## WHAT YOU NEED TO DO
Omitting the pictures, print every line below exactly as it stands.

## DATA EXTRACT
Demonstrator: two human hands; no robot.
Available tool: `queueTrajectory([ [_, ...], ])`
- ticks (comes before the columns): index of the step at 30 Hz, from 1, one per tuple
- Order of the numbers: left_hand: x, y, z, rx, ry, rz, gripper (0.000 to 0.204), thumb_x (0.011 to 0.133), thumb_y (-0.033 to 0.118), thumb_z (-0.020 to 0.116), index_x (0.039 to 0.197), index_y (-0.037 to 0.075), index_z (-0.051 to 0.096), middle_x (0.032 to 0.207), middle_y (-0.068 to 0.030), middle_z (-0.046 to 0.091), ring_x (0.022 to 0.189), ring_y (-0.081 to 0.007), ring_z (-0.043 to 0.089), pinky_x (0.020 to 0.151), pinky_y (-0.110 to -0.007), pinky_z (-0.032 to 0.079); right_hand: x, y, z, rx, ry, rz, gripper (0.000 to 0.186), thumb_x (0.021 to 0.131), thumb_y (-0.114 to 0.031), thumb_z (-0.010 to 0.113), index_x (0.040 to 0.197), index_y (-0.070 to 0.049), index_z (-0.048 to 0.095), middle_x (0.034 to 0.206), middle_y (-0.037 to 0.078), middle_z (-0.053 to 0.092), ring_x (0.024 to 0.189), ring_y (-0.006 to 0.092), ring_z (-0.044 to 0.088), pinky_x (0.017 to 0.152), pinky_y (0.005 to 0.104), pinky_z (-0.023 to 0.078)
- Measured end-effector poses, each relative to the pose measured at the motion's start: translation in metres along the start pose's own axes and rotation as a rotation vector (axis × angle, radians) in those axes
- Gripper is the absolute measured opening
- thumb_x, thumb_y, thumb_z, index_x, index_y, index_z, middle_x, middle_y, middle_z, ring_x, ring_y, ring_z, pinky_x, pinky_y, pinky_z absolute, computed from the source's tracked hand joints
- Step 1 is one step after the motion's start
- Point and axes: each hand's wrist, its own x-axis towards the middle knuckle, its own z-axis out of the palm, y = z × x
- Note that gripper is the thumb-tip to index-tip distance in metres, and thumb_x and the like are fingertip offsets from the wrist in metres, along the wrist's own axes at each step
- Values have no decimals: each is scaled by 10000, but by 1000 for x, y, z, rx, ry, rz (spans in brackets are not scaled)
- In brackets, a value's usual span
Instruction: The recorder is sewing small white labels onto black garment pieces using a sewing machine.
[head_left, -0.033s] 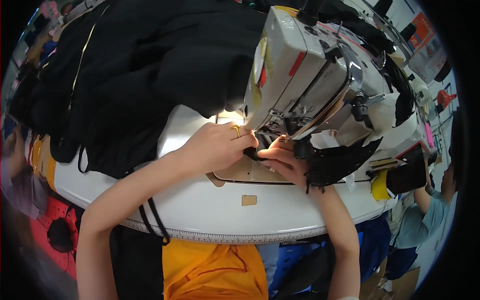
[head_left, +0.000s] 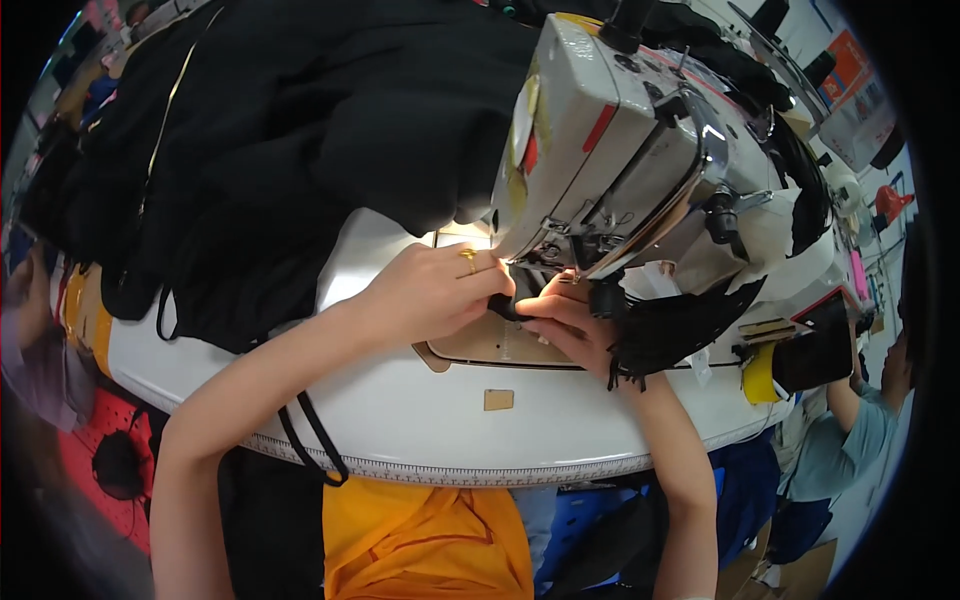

## OUTPUT BELOW
Demonstrator: two human hands; no robot.
Available tool: `queueTrajectory([ [_, ...], ])`
- ticks (comes before the columns): index of the step at 30 Hz, from 1, one per tuple
- Order of the numbers: left_hand: x, y, z, rx, ry, rz, gripper (0.000 to 0.204), thumb_x (0.011 to 0.133), thumb_y (-0.033 to 0.118), thumb_z (-0.020 to 0.116), index_x (0.039 to 0.197), index_y (-0.037 to 0.075), index_z (-0.051 to 0.096), middle_x (0.032 to 0.207), middle_y (-0.068 to 0.030), middle_z (-0.046 to 0.091), ring_x (0.022 to 0.189), ring_y (-0.081 to 0.007), ring_z (-0.043 to 0.089), pinky_x (0.020 to 0.151), pinky_y (-0.110 to -0.007), pinky_z (-0.032 to 0.079); right_hand: x, y, z, rx, ry, rz, gripper (0.000 to 0.186), thumb_x (0.021 to 0.131), thumb_y (-0.114 to 0.031), thumb_z (-0.010 to 0.113), index_x (0.040 to 0.197), index_y (-0.070 to 0.049), index_z (-0.048 to 0.095), middle_x (0.034 to 0.206), middle_y (-0.037 to 0.078), middle_z (-0.053 to 0.092), ring_x (0.024 to 0.189), ring_y (-0.006 to 0.092), ring_z (-0.044 to 0.088), pinky_x (0.017 to 0.152), pinky_y (0.005 to 0.104), pinky_z (-0.023 to 0.078)
- Measured end-effector poses, each relative to the pose measured at the motion's start: translation in metres along the start pose's own axes and rotation as a rotation vector (axis × angle, radians) in those axes
- Gripper is the absolute measured opening
- thumb_x, thumb_y, thumb_z, index_x, index_y, index_z, middle_x, middle_y, middle_z, ring_x, ring_y, ring_z, pinky_x, pinky_y, pinky_z absolute, computed from the source's tracked hand joints
- Step 1 is one step after the motion's start
- Point and axes: each hand's wrist, its own x-axis towards the middle knuckle, its own z-axis out of the palm, y = z × x
- Note that gripper is the thumb-tip to index-tip distance in metres, and thumb_x and the like are fingertip offsets from the wrist in metres, along the wrist's own axes at each step
- Values have no decimals: each is scaled by 10000, but by 1000 for x, y, z, rx, ry, rz (spans in brackets are not scaled)
- In brackets, a value's usual span
Instruction: The recorder is sewing small white labels onto black garment pieces using a sewing machine.
[head_left, -0.033s] 
[head_left, +0.000s] 

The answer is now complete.